__EXERCISE DIRECTIONS__. Repeat the listing exactly, line by line, and leave the pictures behind.

__AVAILABLE DATA__.
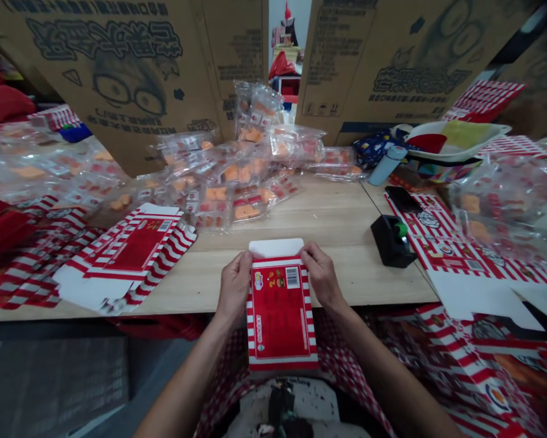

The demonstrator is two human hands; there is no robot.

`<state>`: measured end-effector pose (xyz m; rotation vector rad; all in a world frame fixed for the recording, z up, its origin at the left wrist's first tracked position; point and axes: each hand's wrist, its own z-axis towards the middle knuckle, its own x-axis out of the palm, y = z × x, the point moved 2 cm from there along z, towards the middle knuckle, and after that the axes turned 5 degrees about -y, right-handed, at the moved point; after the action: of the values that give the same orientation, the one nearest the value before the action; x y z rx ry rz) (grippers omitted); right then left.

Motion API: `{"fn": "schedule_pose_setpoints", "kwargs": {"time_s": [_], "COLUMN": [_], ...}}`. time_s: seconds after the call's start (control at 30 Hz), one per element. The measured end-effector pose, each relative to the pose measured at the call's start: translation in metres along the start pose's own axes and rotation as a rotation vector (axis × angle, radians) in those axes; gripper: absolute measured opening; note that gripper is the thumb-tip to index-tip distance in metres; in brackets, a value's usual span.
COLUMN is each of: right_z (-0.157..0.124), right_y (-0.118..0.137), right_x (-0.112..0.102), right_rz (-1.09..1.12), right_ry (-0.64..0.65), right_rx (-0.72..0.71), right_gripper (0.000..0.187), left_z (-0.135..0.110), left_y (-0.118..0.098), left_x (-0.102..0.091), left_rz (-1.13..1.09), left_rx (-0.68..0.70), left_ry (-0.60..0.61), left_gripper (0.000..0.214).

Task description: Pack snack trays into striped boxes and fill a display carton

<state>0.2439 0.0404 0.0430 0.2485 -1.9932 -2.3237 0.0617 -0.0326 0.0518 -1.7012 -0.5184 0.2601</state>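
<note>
A red-and-white striped cardboard box [280, 316] with a barcode is held upright in front of me at the table's front edge. Its white top flap [275, 247] stands up. My left hand [235, 283] grips the upper left corner, thumb at the edge. On the upper right corner, my right hand [321, 274] closes in the same way. The box's far side and most fingertips behind it are hidden.
Clear plastic packs [243, 173] with orange pieces are heaped at the back. Flat striped cartons [134, 246] lie at left, more cartons [465, 243] at right. A black tape dispenser [392, 241] and a light-blue bottle [387, 164] stand on the right. Big cardboard boxes [186, 67] wall the back.
</note>
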Motion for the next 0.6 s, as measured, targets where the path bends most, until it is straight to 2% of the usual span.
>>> {"fn": "schedule_pose_setpoints", "kwargs": {"time_s": [0.1, 0.17, 0.2, 0.23, 0.3, 0.37, 0.43, 0.47, 0.5, 0.6], "right_z": [0.014, 0.022, 0.025, 0.027, 0.026, 0.022, 0.014, 0.01, 0.007, 0.006], "right_y": [0.005, 0.009, 0.012, 0.014, 0.017, 0.02, 0.024, 0.026, 0.028, 0.038], "right_x": [-0.009, -0.014, -0.016, -0.018, -0.022, -0.026, -0.028, -0.029, -0.03, -0.033], "right_rz": [0.203, 0.281, 0.275, 0.238, 0.121, 0.012, -0.08, -0.117, -0.146, -0.178], "right_ry": [0.106, 0.22, 0.269, 0.303, 0.298, 0.259, 0.286, 0.339, 0.403, 0.537], "right_rx": [0.105, 0.175, 0.188, 0.184, 0.108, -0.057, -0.224, -0.262, -0.256, -0.093], "right_gripper": [0.015, 0.042, 0.05, 0.051, 0.032, 0.017, 0.016, 0.016, 0.017, 0.017], "left_z": [0.006, 0.01, 0.012, 0.014, 0.016, 0.017, 0.016, 0.014, 0.012, 0.005], "left_y": [-0.014, -0.022, -0.024, -0.024, -0.021, -0.016, -0.012, -0.011, -0.011, -0.019], "left_x": [-0.001, -0.003, -0.004, -0.005, -0.009, -0.015, -0.02, -0.02, -0.02, -0.016], "left_rz": [-0.087, -0.11, -0.106, -0.094, -0.051, 0.007, 0.05, 0.062, 0.074, 0.098], "left_rx": [-0.052, -0.066, -0.074, -0.08, -0.048, 0.035, 0.097, 0.105, 0.1, 0.064], "left_ry": [0.059, 0.115, 0.15, 0.183, 0.217, 0.212, 0.217, 0.227, 0.234, 0.227], "left_gripper": [0.056, 0.07, 0.071, 0.066, 0.051, 0.04, 0.032, 0.029, 0.028, 0.031]}}
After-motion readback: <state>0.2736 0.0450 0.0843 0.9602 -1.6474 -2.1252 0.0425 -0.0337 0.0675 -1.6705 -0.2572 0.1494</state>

__RESPONSE TO THIS EXERCISE__.
The demonstrator is two human hands; there is no robot.

`<state>`: measured end-effector pose (xyz m; rotation vector rad; all in a world frame fixed for the recording, z up, its origin at the left wrist's first tracked position; point and axes: each hand's wrist, its own z-axis towards the middle knuckle, its own x-axis out of the palm, y = z × x, the point moved 2 cm from there along z, towards the middle knuckle, and after that the axes turned 5 degrees about -y, right-handed, at the moved point; after the action: of the values that give the same orientation, the one nearest the value before the action; x y z rx ry rz) (grippers omitted); right then left.

Motion API: `{"fn": "schedule_pose_setpoints", "kwargs": {"time_s": [_], "COLUMN": [_], ...}}`. time_s: seconds after the call's start (control at 30 Hz), one per element. The measured end-effector pose, each relative to the pose measured at the call's start: translation in metres along the start pose's own axes and rotation as a rotation vector (axis × angle, radians) in those axes; gripper: absolute measured opening; note that gripper is the thumb-tip to index-tip distance in metres; in brackets, a value's usual span.
COLUMN is each of: right_z (-0.157..0.124), right_y (-0.118..0.137), right_x (-0.112..0.102), right_rz (-1.09..1.12), right_ry (-0.64..0.65), right_rx (-0.72..0.71), right_gripper (0.000..0.187), left_z (-0.135..0.110), left_y (-0.118..0.098), left_x (-0.102..0.091), left_rz (-1.13..1.09), left_rx (-0.68..0.70), left_ry (-0.60..0.61), left_gripper (0.000..0.214).

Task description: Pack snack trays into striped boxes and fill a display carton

<state>0.2439 0.0404 0.0430 0.2485 -1.9932 -2.3237 0.0617 -0.0326 0.0518 -1.7012 -0.5184 0.2601</state>
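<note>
A red-and-white striped cardboard box [280, 316] with a barcode is held upright in front of me at the table's front edge. Its white top flap [275, 247] stands up. My left hand [235, 283] grips the upper left corner, thumb at the edge. On the upper right corner, my right hand [321, 274] closes in the same way. The box's far side and most fingertips behind it are hidden.
Clear plastic packs [243, 173] with orange pieces are heaped at the back. Flat striped cartons [134, 246] lie at left, more cartons [465, 243] at right. A black tape dispenser [392, 241] and a light-blue bottle [387, 164] stand on the right. Big cardboard boxes [186, 67] wall the back.
</note>
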Motion for the next 0.6 s, as measured, targets where the path bends most, until it is straight to 2% of the usual span.
>>> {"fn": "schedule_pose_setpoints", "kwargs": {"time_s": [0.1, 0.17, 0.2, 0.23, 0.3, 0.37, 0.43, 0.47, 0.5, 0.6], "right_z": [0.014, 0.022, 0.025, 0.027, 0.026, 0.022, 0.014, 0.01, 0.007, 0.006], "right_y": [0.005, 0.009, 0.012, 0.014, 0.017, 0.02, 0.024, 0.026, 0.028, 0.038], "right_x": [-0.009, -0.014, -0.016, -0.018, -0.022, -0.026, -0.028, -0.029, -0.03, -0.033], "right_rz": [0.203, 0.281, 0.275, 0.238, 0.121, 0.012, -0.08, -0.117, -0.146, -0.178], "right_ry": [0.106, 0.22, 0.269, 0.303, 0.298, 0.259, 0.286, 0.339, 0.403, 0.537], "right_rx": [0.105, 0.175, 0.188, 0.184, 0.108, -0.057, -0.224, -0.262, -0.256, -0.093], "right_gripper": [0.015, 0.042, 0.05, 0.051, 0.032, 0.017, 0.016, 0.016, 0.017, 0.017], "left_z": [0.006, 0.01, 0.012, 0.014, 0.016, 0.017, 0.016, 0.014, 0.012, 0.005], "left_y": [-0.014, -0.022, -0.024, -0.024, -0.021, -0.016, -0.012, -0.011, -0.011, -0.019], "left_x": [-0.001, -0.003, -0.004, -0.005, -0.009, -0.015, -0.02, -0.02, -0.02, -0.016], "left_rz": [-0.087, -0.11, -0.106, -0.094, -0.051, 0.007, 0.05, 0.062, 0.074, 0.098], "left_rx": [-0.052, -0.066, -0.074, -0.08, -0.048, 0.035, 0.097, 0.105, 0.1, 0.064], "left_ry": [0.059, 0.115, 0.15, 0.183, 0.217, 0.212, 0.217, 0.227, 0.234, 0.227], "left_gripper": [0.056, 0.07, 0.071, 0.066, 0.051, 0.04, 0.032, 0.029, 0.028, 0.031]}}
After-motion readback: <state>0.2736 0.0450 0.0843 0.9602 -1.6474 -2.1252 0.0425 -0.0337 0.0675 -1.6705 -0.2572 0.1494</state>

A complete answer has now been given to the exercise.